**WHAT IS EXPECTED**
Provide the number of lines in the entries below containing "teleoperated", with no further words.

Records from a data source
============================================================

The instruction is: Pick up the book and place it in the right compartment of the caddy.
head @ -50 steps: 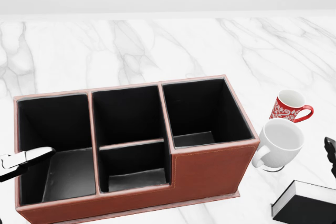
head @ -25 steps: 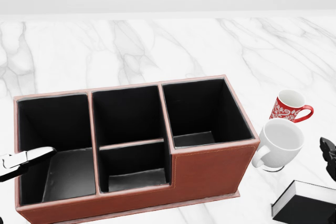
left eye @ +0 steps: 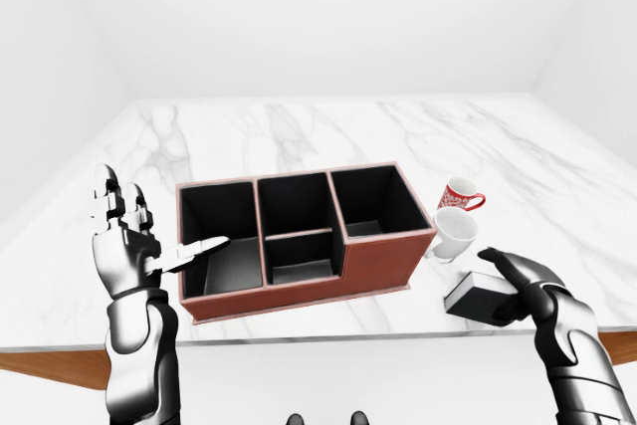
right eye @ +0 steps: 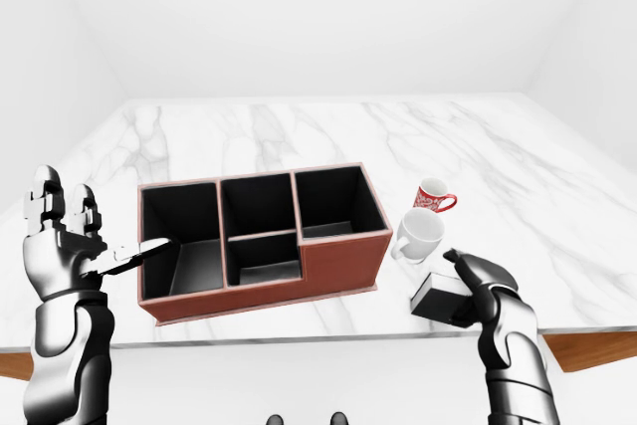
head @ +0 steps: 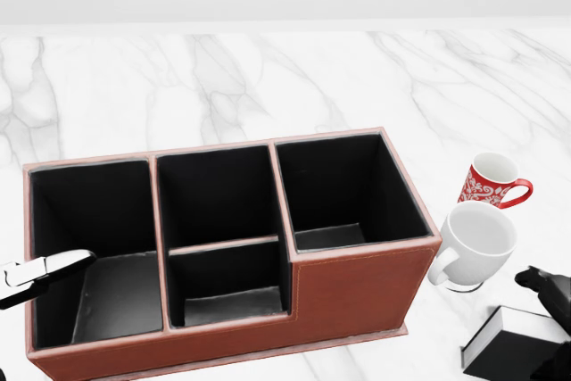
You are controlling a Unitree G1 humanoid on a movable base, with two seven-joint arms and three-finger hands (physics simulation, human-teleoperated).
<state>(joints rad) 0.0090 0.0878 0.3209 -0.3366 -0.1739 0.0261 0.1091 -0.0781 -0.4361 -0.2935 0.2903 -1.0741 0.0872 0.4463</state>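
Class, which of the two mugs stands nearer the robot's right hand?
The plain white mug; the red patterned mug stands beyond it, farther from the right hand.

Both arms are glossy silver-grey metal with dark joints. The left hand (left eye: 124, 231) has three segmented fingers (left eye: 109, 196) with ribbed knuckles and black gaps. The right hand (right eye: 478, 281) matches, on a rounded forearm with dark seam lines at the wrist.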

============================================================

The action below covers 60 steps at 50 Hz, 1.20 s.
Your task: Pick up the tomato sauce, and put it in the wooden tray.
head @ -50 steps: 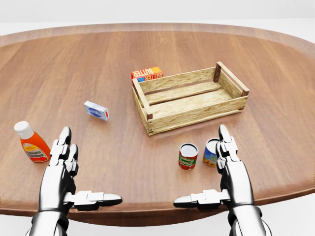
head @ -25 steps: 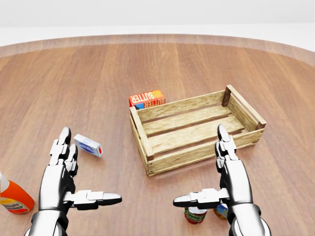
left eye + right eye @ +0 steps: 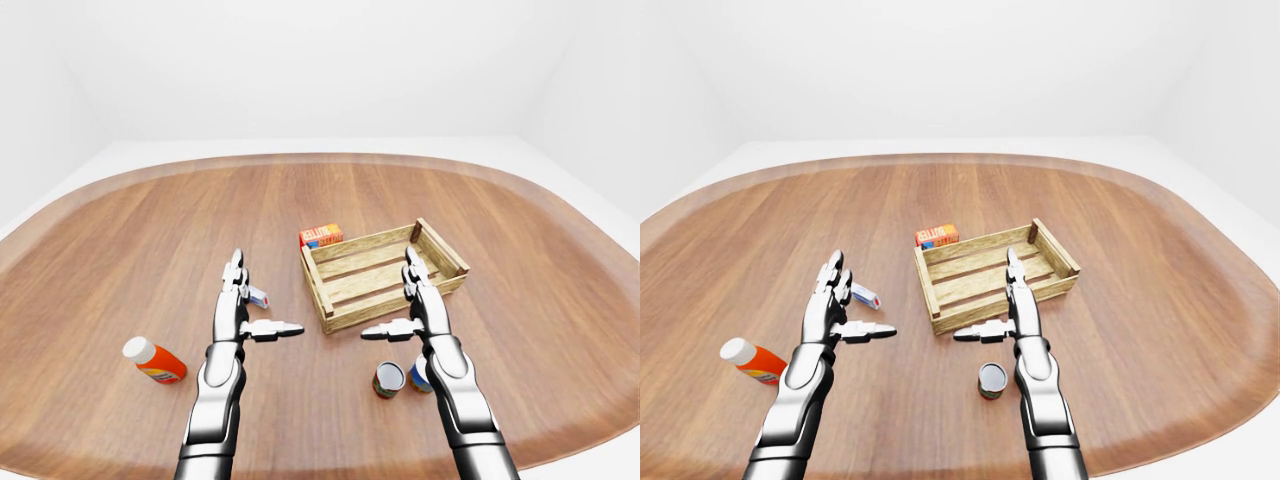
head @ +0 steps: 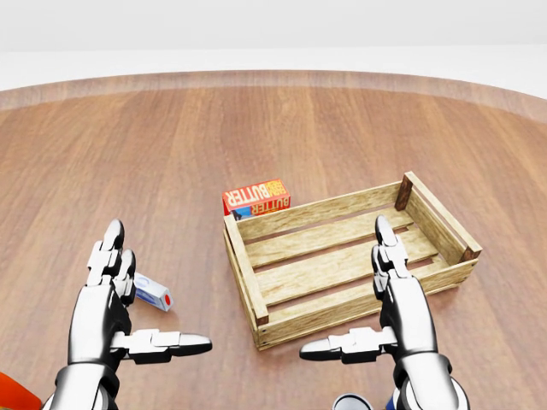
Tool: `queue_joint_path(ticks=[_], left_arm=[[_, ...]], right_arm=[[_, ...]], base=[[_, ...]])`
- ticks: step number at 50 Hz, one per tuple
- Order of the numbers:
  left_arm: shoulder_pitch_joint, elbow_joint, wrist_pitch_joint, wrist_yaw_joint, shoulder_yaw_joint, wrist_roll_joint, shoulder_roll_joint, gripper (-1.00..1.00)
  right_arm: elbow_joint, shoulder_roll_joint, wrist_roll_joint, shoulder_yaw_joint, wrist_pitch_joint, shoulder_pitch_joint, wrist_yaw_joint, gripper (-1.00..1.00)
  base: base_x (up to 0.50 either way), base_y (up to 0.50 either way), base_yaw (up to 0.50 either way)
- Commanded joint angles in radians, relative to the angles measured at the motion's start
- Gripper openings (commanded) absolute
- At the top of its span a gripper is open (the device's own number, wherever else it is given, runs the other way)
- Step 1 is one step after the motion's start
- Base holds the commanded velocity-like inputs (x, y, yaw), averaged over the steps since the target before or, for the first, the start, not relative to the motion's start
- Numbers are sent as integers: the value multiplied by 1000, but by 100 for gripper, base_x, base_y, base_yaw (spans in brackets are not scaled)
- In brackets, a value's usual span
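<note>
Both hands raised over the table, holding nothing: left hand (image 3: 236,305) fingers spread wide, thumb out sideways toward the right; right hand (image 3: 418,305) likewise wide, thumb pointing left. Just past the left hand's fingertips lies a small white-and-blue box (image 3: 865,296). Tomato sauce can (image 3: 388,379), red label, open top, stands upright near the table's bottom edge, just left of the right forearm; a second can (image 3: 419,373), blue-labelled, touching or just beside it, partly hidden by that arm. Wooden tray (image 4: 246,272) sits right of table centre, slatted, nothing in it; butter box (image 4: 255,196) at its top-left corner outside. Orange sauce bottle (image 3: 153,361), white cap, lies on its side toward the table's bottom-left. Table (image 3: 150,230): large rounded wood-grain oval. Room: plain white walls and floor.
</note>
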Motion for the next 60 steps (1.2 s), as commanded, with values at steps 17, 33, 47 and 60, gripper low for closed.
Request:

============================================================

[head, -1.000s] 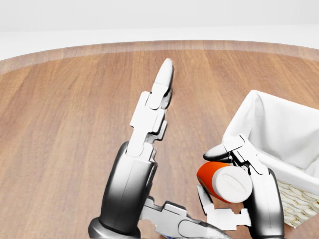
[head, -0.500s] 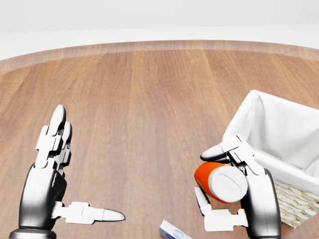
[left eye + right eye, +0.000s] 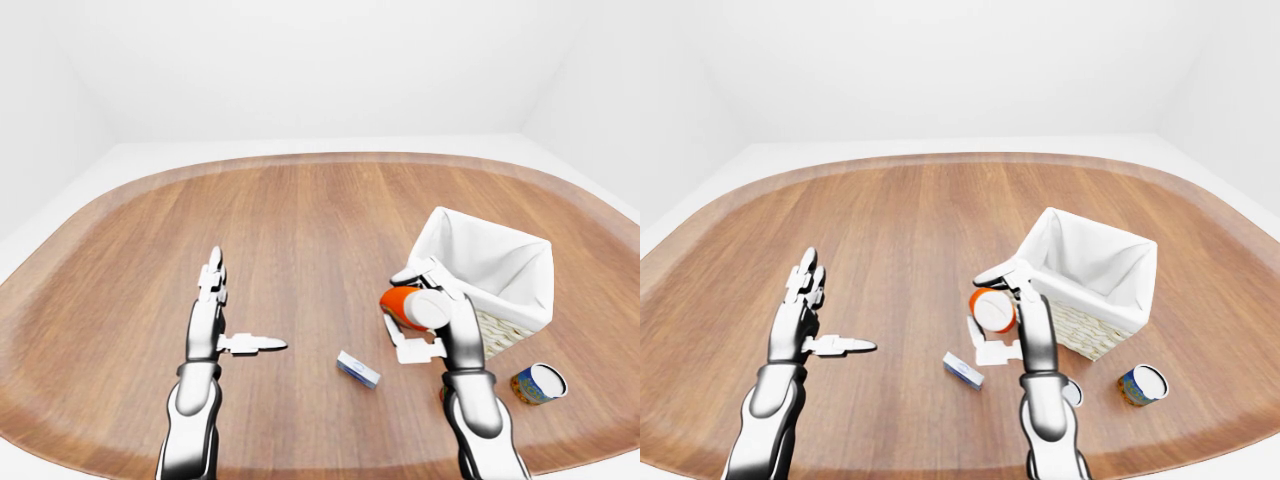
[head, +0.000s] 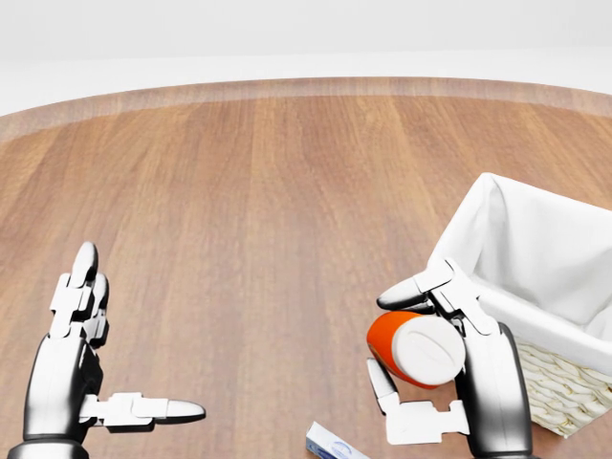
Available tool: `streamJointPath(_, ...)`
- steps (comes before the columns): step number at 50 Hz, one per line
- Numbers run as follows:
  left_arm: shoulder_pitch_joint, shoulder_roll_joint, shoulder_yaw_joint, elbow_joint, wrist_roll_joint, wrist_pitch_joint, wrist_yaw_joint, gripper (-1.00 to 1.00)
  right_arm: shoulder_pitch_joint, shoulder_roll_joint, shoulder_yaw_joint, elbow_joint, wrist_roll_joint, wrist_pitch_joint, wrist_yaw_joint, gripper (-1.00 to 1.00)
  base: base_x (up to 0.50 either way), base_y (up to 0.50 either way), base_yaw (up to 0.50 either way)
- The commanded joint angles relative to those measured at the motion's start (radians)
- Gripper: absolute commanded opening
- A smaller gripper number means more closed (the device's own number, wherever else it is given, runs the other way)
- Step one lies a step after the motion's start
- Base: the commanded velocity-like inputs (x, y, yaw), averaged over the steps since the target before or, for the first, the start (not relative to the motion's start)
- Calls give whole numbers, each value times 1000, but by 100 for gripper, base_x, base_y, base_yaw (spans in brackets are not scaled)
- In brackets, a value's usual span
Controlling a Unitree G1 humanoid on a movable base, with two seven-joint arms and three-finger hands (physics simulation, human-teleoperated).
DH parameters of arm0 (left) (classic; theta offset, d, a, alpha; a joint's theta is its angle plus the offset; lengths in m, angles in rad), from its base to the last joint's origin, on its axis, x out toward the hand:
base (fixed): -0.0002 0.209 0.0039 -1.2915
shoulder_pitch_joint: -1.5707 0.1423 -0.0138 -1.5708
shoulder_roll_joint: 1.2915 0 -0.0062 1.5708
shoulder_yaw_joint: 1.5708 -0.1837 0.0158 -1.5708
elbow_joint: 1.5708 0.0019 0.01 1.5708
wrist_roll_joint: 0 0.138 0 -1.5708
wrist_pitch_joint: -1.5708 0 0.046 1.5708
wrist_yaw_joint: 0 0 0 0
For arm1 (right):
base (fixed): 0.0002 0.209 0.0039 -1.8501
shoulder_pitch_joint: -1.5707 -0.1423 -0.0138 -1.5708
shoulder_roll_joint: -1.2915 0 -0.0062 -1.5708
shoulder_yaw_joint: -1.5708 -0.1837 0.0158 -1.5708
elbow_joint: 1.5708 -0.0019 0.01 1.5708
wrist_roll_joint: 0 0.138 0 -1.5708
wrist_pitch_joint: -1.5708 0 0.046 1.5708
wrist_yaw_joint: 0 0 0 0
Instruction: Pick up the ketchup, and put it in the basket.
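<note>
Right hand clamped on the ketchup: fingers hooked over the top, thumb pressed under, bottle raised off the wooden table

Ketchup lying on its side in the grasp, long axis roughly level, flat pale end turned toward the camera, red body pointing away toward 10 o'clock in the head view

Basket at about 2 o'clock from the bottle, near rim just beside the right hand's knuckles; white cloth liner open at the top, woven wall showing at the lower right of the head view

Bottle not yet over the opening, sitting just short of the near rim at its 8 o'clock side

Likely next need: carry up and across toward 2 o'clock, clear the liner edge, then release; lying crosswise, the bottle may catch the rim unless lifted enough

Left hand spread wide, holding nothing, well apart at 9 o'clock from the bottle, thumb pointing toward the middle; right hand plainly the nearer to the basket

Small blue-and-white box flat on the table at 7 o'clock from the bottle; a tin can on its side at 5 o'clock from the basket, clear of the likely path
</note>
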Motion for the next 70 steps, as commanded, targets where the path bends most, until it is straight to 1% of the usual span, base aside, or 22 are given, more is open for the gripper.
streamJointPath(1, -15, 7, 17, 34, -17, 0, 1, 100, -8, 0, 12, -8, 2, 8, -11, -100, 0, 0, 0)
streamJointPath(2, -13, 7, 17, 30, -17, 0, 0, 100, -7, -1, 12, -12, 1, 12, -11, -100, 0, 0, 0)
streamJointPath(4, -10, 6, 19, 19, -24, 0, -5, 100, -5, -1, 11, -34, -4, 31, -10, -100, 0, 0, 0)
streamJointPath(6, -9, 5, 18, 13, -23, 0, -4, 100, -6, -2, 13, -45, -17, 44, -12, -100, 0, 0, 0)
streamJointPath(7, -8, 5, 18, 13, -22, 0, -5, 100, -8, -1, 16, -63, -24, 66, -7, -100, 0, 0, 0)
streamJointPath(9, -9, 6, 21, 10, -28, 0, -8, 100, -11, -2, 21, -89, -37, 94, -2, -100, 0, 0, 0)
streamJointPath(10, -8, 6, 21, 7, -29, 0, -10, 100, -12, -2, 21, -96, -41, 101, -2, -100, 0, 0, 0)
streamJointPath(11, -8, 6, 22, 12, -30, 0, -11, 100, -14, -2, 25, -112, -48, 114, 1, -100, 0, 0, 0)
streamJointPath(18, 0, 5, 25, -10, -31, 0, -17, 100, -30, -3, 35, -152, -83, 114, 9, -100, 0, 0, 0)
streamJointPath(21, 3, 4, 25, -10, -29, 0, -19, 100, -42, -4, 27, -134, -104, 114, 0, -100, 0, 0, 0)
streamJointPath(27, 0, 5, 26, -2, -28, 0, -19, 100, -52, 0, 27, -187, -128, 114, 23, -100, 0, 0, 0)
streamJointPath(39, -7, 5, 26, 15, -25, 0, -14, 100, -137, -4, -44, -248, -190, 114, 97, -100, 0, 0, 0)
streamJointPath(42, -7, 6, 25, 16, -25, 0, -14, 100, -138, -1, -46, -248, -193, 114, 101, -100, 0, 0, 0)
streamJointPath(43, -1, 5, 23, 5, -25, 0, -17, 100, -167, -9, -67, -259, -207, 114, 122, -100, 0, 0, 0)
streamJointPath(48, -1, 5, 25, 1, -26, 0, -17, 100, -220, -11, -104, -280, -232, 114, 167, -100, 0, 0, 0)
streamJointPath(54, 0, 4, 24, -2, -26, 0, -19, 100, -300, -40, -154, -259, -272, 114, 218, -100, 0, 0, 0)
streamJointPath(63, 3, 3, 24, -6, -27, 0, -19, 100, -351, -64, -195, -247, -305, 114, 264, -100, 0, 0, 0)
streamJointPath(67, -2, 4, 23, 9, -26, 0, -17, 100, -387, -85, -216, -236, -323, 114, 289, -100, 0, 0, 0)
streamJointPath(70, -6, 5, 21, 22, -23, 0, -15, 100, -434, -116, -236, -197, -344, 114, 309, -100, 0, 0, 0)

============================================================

**SOLUTION FOR THIS PROBLEM**
2